EXERCISE DIRECTIONS ::
Your job with the data below is to output exactly the lines from the one holding "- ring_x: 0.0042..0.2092" down to the one holding "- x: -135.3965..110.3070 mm", both included, and no others.

START DATA BLOCK

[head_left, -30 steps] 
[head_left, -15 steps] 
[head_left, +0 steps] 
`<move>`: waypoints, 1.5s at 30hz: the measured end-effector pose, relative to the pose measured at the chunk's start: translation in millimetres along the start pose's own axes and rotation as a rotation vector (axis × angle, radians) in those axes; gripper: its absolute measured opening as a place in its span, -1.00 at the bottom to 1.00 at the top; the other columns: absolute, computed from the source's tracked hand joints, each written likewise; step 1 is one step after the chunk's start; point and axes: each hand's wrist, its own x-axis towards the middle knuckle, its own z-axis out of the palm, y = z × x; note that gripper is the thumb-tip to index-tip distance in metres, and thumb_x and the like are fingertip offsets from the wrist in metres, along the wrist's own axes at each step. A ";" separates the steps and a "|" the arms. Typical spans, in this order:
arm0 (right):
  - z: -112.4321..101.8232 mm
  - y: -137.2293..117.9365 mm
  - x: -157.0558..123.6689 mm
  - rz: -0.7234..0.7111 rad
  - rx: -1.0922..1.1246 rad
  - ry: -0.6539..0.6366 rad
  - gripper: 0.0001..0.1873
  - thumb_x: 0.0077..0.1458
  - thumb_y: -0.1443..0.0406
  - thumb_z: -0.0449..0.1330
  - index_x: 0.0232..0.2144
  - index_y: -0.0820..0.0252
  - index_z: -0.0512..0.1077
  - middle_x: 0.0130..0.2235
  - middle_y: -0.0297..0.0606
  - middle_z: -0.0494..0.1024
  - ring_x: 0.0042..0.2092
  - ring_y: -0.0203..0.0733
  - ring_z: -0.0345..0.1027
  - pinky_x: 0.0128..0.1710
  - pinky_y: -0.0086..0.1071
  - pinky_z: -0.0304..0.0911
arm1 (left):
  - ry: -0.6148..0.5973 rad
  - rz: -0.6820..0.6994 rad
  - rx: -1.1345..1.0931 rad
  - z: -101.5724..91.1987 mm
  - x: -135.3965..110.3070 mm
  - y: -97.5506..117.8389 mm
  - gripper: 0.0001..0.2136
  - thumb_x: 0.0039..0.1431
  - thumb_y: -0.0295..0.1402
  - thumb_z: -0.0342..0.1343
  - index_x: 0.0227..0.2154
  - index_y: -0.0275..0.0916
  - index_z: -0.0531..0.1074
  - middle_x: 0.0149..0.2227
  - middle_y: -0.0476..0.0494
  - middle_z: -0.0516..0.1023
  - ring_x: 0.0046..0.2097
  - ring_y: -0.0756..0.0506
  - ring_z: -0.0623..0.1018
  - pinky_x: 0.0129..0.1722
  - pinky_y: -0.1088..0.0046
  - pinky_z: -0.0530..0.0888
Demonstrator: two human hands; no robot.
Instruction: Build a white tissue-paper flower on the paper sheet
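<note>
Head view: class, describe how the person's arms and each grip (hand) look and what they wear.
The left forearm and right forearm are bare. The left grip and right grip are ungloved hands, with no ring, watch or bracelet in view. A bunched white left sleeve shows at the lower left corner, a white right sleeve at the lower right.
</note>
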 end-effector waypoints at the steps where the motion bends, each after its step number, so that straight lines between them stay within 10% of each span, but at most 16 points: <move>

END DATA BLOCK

TASK RESULT ::
  - ring_x: 0.0042..0.2092
  - ring_y: -0.0203..0.0733
  - ring_z: -0.0345..0.1027
  - pinky_x: 0.0128..0.1710
  - pinky_y: -0.0086..0.1071
  - pinky_z: -0.0304..0.0911
arm1 (left):
  - ry: -0.6148..0.5973 rad
  - rz: -0.6820..0.6994 rad
  - rx: -1.1345..1.0931 rad
  - z: -101.5724..91.1987 mm
  - x: -135.3965..110.3070 mm

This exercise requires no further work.